Harold Oliver Rice Jr.
PFC in 603rd Engineer Camouflage Bn : Co A
ASN#17122676
Born 1908 in NE, Died 1966
Artist
County of residence at enlistment: Otoe County, NE
Other residence(s): Nebraska City, NE; Chicago, IL
United States Army, European Theatre of Operations
Occupation before the war: wholesale managers
College education before the war: UVA Charlottesville; American Academy of Art (Chicago); Chicago Art Institute
Harold Rice was born on July 28, 1908 in Nebraska City, NE. His father was a wholesale grocer with the firm Sergeant Rice Co., and he had one older sister, Phyllis.
He graduated from Nebraska City High School in 1925; at graduation his mother played the piano, and his father played the violin and directed the chorus.
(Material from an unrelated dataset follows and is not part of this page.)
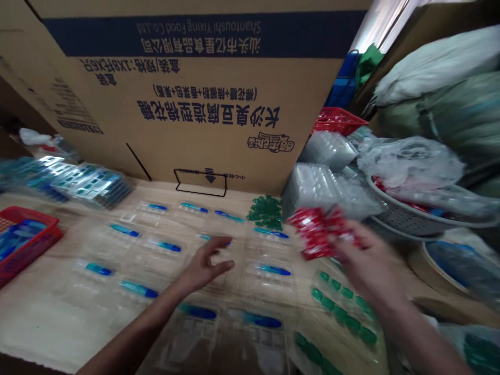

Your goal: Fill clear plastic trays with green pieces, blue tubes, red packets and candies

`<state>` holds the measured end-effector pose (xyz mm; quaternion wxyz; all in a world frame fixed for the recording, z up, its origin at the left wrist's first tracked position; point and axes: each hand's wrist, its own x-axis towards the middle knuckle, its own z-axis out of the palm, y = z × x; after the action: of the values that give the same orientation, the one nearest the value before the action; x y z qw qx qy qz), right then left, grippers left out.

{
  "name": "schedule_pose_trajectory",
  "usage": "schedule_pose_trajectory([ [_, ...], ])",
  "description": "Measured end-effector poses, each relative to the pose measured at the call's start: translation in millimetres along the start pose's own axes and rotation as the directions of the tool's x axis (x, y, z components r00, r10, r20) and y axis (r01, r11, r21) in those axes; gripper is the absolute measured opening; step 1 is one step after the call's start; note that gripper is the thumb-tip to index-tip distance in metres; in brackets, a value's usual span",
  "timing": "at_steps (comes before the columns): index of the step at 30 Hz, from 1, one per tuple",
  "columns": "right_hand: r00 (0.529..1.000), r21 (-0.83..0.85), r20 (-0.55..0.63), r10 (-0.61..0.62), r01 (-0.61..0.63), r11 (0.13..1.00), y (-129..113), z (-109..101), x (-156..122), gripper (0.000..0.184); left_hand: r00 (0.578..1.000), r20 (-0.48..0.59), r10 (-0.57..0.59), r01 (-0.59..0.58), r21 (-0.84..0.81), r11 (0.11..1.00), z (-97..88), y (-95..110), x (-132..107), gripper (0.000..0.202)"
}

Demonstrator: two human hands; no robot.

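My right hand (361, 260) is closed round a bunch of small red packets (318, 232), held above the table at the right; the hand is blurred by motion. My left hand (205, 263) hovers open over the middle of the table, fingers apart and empty, just above clear plastic blister trays (156, 245) that each hold a blue piece (125, 229). Further trays with green pieces (344, 312) lie under my right forearm. A small heap of loose green pieces (266, 211) sits at the back of the table.
A large printed cardboard box (187, 104) stands as a wall behind the table. A stack of filled trays (89, 182) lies at back left, a red basket (23, 242) at the left edge. Stacks of empty clear trays (324, 177), a grey basket (422, 219) and bags crowd the right.
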<state>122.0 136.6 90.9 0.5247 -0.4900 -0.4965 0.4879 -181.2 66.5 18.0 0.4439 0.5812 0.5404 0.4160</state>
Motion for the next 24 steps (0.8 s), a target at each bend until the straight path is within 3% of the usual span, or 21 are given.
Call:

Harold studied engineering at the University of Virginia in Charlottesville in the fall of 1926, but left after one semester. In the spring of 1927, he was studying art in Chicago; newspaper articles say that he was enrolled at the American College of Arts and later at the National Academy of Arts (these are likely both referring to the American Academy of Art which had opened in Chicago in 1923). He graduated from the Institute of Art in Chicago in 1931 and opened a studio in that city. Articles about him throughout the 1930s continue to describe him as an artist. He entered a contest for Post Office murals in 1935, and in that year also headed to Florida to paint and sketch (seascapes, landscapes, and portraits). A 1936 article says that he "is becoming a noted young artist. He is a portrait painter, and he also paints murals."
In 1939 he was still in Chicago, but by 1940 he had moved back to live with his father in Nebraska City, and become an accountant at, and later manager of, H.O. Rice & Co., his father's eponymously named wholesale grocery firm. His mother had died in 1937, and this may have contributed to his decision to move back home and join his father in the business. But he was still a practicing artist.
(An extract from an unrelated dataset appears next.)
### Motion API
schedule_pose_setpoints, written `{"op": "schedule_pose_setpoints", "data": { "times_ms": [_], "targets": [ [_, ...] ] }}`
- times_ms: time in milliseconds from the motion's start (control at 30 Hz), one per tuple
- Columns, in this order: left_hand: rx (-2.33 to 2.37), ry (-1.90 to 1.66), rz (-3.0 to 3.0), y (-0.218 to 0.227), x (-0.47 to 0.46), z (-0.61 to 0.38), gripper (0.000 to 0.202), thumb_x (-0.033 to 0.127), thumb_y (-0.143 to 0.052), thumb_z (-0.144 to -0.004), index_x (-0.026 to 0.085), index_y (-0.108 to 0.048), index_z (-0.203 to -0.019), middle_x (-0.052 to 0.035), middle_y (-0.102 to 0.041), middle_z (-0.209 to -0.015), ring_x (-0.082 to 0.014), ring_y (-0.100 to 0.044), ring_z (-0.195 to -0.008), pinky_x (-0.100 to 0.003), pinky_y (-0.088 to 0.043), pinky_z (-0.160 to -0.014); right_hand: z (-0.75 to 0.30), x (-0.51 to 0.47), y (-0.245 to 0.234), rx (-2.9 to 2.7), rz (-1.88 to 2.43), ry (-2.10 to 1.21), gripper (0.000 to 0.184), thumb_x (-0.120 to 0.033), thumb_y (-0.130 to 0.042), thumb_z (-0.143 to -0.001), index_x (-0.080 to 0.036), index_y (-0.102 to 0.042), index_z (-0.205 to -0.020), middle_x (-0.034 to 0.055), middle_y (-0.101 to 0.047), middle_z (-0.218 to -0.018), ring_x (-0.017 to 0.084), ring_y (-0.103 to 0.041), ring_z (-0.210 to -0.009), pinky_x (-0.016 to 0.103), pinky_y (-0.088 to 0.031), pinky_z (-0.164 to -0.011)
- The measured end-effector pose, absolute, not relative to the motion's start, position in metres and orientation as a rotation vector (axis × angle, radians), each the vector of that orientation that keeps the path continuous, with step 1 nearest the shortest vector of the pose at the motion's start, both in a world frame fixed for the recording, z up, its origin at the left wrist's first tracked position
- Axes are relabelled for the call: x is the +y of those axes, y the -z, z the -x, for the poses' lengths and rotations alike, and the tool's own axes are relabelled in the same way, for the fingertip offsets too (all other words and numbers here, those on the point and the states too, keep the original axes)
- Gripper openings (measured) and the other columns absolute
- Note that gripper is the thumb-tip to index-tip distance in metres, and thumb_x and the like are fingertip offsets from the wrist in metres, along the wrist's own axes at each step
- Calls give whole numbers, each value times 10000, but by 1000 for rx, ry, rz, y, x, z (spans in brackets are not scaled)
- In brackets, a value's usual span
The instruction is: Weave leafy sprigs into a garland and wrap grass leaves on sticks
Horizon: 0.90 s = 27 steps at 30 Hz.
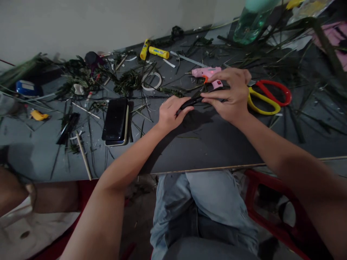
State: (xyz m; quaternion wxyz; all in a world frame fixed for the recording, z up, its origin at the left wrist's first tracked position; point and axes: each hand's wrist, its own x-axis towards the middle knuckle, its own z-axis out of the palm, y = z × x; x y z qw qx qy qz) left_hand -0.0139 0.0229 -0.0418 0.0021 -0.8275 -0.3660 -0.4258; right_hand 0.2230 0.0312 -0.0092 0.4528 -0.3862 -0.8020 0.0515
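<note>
A narrow, dark, glossy strip (195,102) runs between my two hands above the grey table; what it is made of is unclear. My left hand (171,111) pinches its left end between thumb and fingers. Thumb and fingertips of my right hand (232,94) close on its right part. Just behind the right hand lies a pink glue gun (206,72) with an orange trigger, its grip partly hidden by the fingers. Scissors with red and yellow handles (264,103) rest to the right of that hand, their blades hidden behind it.
Two stacked phones (115,121) lie left of my hands. Behind are a white tape ring (151,81), yellow tubes (159,52) and a green bottle (251,25). Dark leaf strips are scattered across the table (217,144). Another person (40,216) sits at the left, and a red stool (252,184) stands right.
</note>
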Motion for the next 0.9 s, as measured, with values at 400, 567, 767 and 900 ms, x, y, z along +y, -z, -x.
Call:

Harold registered for the draft on October 15, 1940, and enlisted on September 11, 1942. Like other urban artists, he was assigned to the 603rd Engineer Camouflage Battalion; a few weeks after enlisting, he wrote his father a letter from Fort Meade saying that he liked his army work and found plenty to keep him interested and busy. He saw service in Europe during the war, reporting to his father that they had built bridges across the Rhine, fought vigorously against bitter Nazi opposition, and, on two occasions, could have been surrounded and wiped out if "the Germans had had enough sense to attack us." Harold was discharged on September 26, 1945 with the rank of PFC, and returned to Nebraska City.
Little is known of his life over the next twenty years. By 1950, his father had remarried and retired, leaving Harold to run the wholesale grocery business. His sister had long since left Nebraska, earning her doctorate from Penn State in geology and geography in 1948, and pursuing an academic career.
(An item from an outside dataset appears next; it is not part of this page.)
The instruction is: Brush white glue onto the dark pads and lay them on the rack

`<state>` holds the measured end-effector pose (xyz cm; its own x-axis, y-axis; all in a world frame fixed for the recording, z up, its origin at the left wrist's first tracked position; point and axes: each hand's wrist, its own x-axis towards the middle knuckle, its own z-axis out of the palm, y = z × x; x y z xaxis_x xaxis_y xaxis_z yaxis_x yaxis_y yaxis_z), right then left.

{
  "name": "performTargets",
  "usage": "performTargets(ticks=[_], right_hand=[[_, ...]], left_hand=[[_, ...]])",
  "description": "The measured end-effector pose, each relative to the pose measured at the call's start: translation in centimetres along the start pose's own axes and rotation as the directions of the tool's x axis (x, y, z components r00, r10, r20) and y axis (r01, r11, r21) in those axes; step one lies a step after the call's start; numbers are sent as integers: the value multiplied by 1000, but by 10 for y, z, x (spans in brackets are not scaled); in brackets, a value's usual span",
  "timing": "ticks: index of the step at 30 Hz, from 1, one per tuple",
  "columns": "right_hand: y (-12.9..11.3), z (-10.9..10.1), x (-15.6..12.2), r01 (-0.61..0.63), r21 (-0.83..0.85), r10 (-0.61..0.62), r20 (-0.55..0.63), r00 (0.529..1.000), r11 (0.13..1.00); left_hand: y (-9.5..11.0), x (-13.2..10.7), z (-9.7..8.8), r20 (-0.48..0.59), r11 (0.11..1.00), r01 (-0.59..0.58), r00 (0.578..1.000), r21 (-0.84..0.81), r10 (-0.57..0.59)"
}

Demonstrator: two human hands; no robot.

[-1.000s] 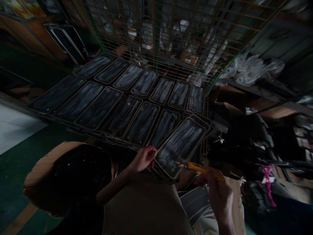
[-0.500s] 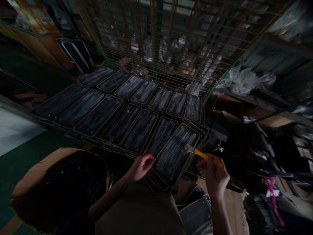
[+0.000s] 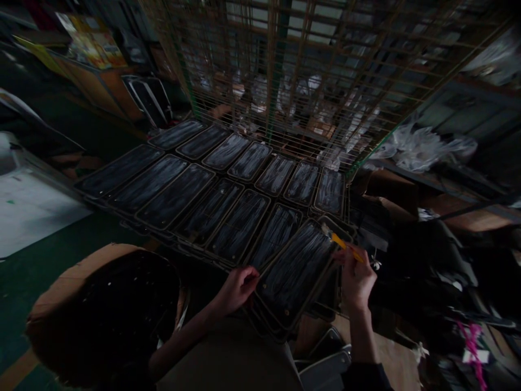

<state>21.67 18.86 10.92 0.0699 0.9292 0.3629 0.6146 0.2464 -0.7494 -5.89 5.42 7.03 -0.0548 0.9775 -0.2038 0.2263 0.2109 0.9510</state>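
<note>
In my right hand (image 3: 358,277) is a paintbrush (image 3: 344,247) with a yellow handle, its bristles at the upper right corner of a dark rectangular panel (image 3: 297,266). Whitish streaks run lengthwise over that panel, which lies slantwise on top of others in a stack. My left hand (image 3: 240,285) pinches the panel's left edge near its lower corner. Beyond it, several more dark panels (image 3: 238,222) with pale rims and similar white streaks lie side by side in two rows.
A wire mesh cage wall (image 3: 277,81) rises behind the rows. At lower left stands a round cardboard-edged container (image 3: 77,277) with a dark inside. Plastic bags (image 3: 423,144) fill a shelf at right. More panels (image 3: 325,372) lean below, beside cardboard (image 3: 391,347).
The brush has moved up the panel from its middle right to its upper right corner. My left hand keeps its hold on the edge. The whole view has shifted slightly.
</note>
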Motion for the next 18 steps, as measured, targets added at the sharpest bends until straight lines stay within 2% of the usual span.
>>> performTargets(ticks=[3, 8, 10, 12, 15, 17, 18], right_hand=[[-6, -10, -9, -8, -71, 2, -82, 997, 997], [-15, -6, -23, 11, -74, -9, 26, 1000, 997], [-16, -5, -28, -15, -134, 9, -44, 999, 991], [-19, -6, -34, -39, -182, 7, -174, 985, 982], [-28, -6, -49, -33, -115, -1, -286, 958, 993], [-30, -2, -64, -27, -50, 10, -321, 947, 998], [-30, 2, -72, -31, -50, 12, -334, 942, 998]], left_hand=[[-7, 0, 2, 34, 999, 37, 999, -36, -36], [-7, 1, -1, 78, 996, 36, 997, -85, -29], [-4, 2, -3, 91, 993, 39, 995, -114, -29], [-2, 2, -5, 129, 977, 78, 990, -200, -53], [2, 3, -9, 295, 867, 257, 946, -426, -135], [7, 6, -13, 394, 751, 353, 909, -558, -134], [9, 8, -16, 413, 697, 368, 904, -616, -113]])
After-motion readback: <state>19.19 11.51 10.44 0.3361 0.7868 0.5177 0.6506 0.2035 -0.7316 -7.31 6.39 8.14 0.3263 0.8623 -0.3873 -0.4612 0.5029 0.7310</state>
Harold died on August 7, 1966 in a hospital in Omaha, NE; his death notice provides only one clue to his life: the single word "Artist." He is buried at Wyuka Cemetery in Nebraska City.
NOTE: His headstone bears the state name “New York.” We believe this was an error in filling out the headstone application—the applicant entered “Pine Camp, NY” in the state field, assuming the question had to do with where the veteran enlisted/was stationed. Pine Camp was where elements of the Ghost Army trained before the war, and where many unit members were briefly stationed after they came home from Europe.
Sources:
1910 census
1920 census
1925 article in the Nebraska City News Press re his HS graduation
https://www.newspapers.com/image/725884932/?terms=harold%20oliver%20rice&match=1
1927 article in the Nebraska City News Press re his education
https://www.newspapers.com/image/725726083/?terms=harold%20oliver%20rice&match=1
1927 U Virginia yearbook
1929 article in the Nebraska Daily News-Press re his education
https://www.newspapers.com/image/729858929/?terms=harold%20oliver%20rice&match=1
1930 census
1935 article in Nebraska Daily News-Press; he is headed to Florida
https://www.newspapers.com/image/728958634/?terms=harold%20oliver%20rice&match=1
1936 article in the Pilot-Tribune (NE) re his art
https://www.newspapers.com/image/671495589/?match=1&terms=harold%20oliver%20rice
1940 census
1940 draft card
1941 article in the Nebraska Daily News-Press
https://www.newspapers.com/image/729063232/?terms=harold%20oliver%20rice&match=1
1942 enlistment record
1942 article in the Nebraska Daily News-Press re his military career
https://www.newspapers.com/image/729085542/?terms=harold%20oliver%20rice&match=1
1945 article in the Nebraska City News Press about his military experience
https://www.newspapers.com/image/730849307/?terms=603rd%20Engineers&match=1
1966 Find a Grave record
1966 headstone applications for military veterans
1966 death notice in the Lincoln Star (NE)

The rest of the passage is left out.